__Task instructions__. Only the lines of the data below from the one with "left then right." through the one with "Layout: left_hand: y" are wanted. Repeat them exactly.

__The data__.
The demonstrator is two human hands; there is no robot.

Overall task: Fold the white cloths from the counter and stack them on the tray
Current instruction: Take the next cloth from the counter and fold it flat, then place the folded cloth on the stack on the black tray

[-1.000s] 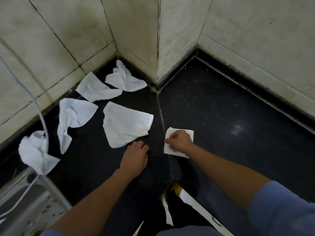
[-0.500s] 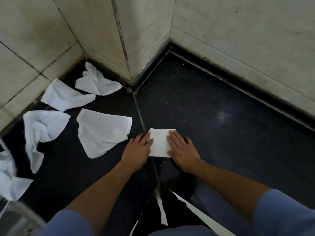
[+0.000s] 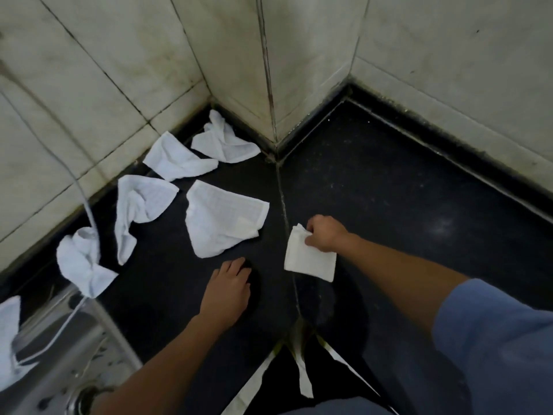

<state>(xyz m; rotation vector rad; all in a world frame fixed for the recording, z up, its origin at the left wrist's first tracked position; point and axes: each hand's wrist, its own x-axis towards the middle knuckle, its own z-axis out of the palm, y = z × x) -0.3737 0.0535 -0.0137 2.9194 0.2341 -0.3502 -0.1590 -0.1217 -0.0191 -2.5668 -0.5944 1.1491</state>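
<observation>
My right hand (image 3: 324, 233) pinches the upper edge of a small folded white cloth (image 3: 308, 260), which hangs tilted just above the black counter (image 3: 389, 190). My left hand (image 3: 229, 290) rests flat on the counter, fingers straight, holding nothing, just below a loosely spread white cloth (image 3: 223, 220). Several more crumpled white cloths lie to the left along the wall: one (image 3: 142, 205), one (image 3: 179, 160), one (image 3: 226, 142) in the corner, and one (image 3: 82, 265) near the sink. No tray is in view.
A steel sink (image 3: 59, 354) fills the lower left, with a grey hose (image 3: 86, 205) running down into it and a white cloth (image 3: 7, 330) at the left edge. Tiled walls close the counter at the back. The counter's front edge is at the bottom centre.
Both hands were pressing the folded cloth flat; now my right hand has picked it up by its edge, and my left hand has slid off it to the left onto the counter.
</observation>
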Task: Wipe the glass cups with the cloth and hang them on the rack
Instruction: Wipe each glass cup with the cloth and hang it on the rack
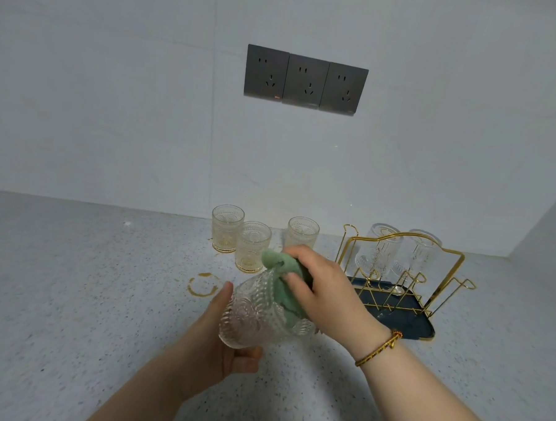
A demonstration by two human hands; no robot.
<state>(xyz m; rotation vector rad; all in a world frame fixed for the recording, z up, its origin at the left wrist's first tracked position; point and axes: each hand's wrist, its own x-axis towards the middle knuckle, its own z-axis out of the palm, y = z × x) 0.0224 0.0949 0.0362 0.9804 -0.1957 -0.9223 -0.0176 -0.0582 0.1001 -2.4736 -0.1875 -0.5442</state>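
Over countertop (pixel 72 296), left fingers (pixel 246 353) clasp cup (pixel 255 309) (cloth (pixel 286 268) inside).

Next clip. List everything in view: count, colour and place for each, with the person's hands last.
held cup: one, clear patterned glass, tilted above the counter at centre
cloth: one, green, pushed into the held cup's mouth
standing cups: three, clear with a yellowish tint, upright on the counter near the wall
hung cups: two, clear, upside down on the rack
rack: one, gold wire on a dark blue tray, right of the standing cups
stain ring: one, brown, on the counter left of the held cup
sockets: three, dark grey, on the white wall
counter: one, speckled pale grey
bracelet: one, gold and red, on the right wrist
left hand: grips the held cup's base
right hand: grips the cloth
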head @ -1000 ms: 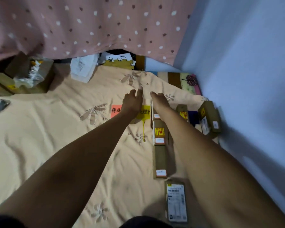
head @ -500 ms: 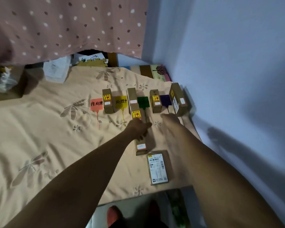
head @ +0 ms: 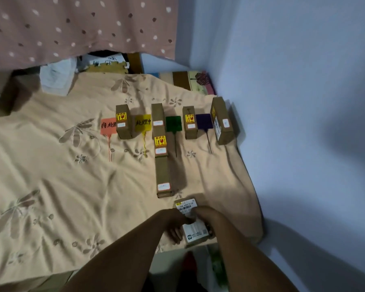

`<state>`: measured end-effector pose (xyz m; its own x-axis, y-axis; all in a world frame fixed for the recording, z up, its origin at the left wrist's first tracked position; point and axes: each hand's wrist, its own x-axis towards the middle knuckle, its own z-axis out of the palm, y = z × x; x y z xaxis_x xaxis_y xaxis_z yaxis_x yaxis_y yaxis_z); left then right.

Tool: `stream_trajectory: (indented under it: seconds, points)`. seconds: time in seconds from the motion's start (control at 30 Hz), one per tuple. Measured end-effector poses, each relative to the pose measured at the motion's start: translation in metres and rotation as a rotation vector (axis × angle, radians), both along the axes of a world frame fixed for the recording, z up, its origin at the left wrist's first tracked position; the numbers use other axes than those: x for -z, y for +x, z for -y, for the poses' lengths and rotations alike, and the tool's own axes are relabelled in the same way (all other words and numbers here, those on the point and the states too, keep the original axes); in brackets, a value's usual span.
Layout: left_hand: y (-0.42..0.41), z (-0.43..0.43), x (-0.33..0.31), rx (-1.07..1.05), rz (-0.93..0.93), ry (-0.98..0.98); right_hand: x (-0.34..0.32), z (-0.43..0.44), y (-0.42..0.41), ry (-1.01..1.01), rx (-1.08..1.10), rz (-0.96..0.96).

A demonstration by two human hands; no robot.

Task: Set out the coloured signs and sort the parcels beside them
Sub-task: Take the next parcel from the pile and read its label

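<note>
On the bed (head: 51, 165), signs run from the orange sign (head: 108, 126) to the purple sign (head: 203, 121), with a line of boxes (head: 162, 171) among them; the last parcel (head: 195, 233) lies at the near edge, well apart. Your left hand (head: 174, 220) and right hand (head: 204, 216) both clasp its sides, so lift it level, check its label (head: 187, 204), and set it down without nudging that line.

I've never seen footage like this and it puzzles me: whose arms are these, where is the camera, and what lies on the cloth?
No machine here: a person wears one camera on the head, and it looks down at their own arms. The left hand and right hand hold a white-labelled parcel at the near edge of a peach cloth. Farther off lie an orange sign, a yellow sign, a green sign and a purple sign, with brown parcels beside them.
</note>
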<state>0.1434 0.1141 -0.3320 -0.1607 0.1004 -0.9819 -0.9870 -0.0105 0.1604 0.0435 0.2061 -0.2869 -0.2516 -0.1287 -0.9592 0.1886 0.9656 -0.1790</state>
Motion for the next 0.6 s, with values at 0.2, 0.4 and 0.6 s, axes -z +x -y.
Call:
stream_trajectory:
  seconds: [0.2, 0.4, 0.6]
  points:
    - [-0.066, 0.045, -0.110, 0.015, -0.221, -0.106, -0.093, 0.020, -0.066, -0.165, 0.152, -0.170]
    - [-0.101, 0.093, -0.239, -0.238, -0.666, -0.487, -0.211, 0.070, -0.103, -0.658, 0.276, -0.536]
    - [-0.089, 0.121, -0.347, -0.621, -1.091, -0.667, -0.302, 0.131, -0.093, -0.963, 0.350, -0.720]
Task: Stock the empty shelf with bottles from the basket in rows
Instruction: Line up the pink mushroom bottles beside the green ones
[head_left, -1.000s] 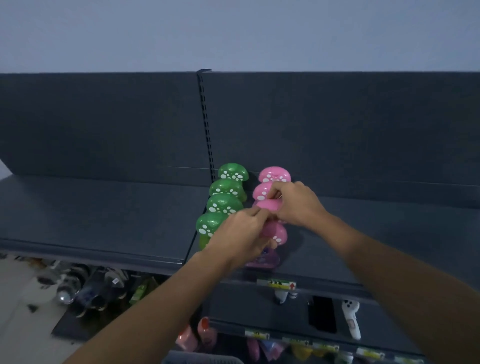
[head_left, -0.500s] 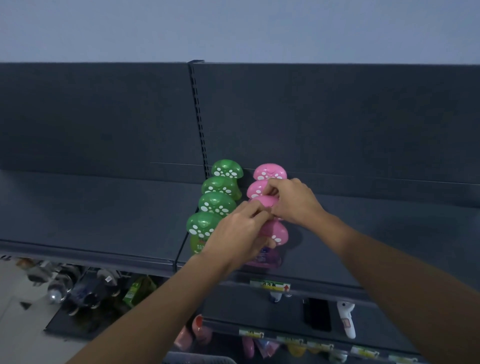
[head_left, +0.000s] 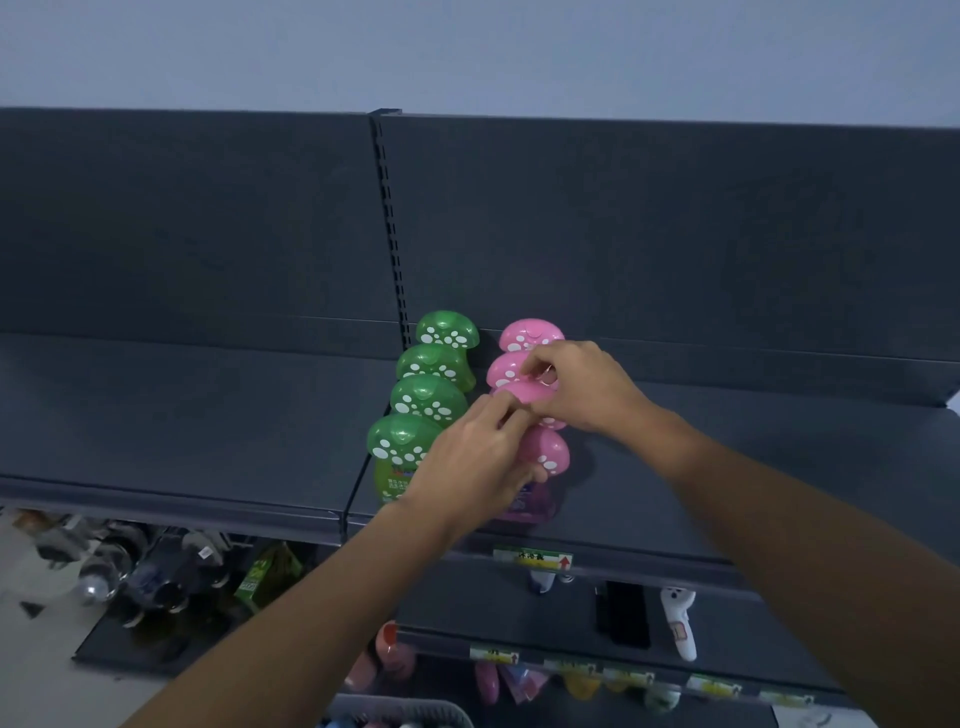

__Solution__.
`<state>`: measured end-effector pose (xyz m; its own x-axis, y-axis; all in a world frame fixed for the recording, z up, its origin at the left wrist's first tracked position; point and axes: each hand's wrist, its own x-axis towards the middle knuckle, its own z-axis out of the palm, y = z × x; x y z xaxis_x xaxis_y xaxis_z yaxis_x yaxis_y yaxis_z); left then right.

Tool: `stream_trajectory: (indented under it: seconds, points)`. seconds: time in seconds from the motion's start (control at 30 Hz), one per tuple. Measured end-effector poses, each relative to the pose measured at the motion's start: translation in metres and rotation as a rotation vector (axis × angle, radians), both along the axes of a world frame fixed for the recording, z up, its origin at the left wrist's first tracked position; the numbers use other axes than those: x for -z, y for +x, z for -y, for the poses' lengths and rotations alike, and the tool's own axes are relabelled in the same way (all other words and numbers here, those on the point and the states too, keep the original axes); in brackets, a value's usual span.
Layout: left_hand: y (-0.42..0.41), z (-0.43..0.43), x (-0.33..0.31), rx (-1.07..1.05), rz (-0.93..0.93), ry (-0.98..0.98); right_hand: x (-0.34..0.32), z (-0.43..0.44), y (-0.42..0.41), ry (-1.01..1.01), rx (-1.08..1.10), rz (-0.96..0.96).

Nothing more remains for this exercise.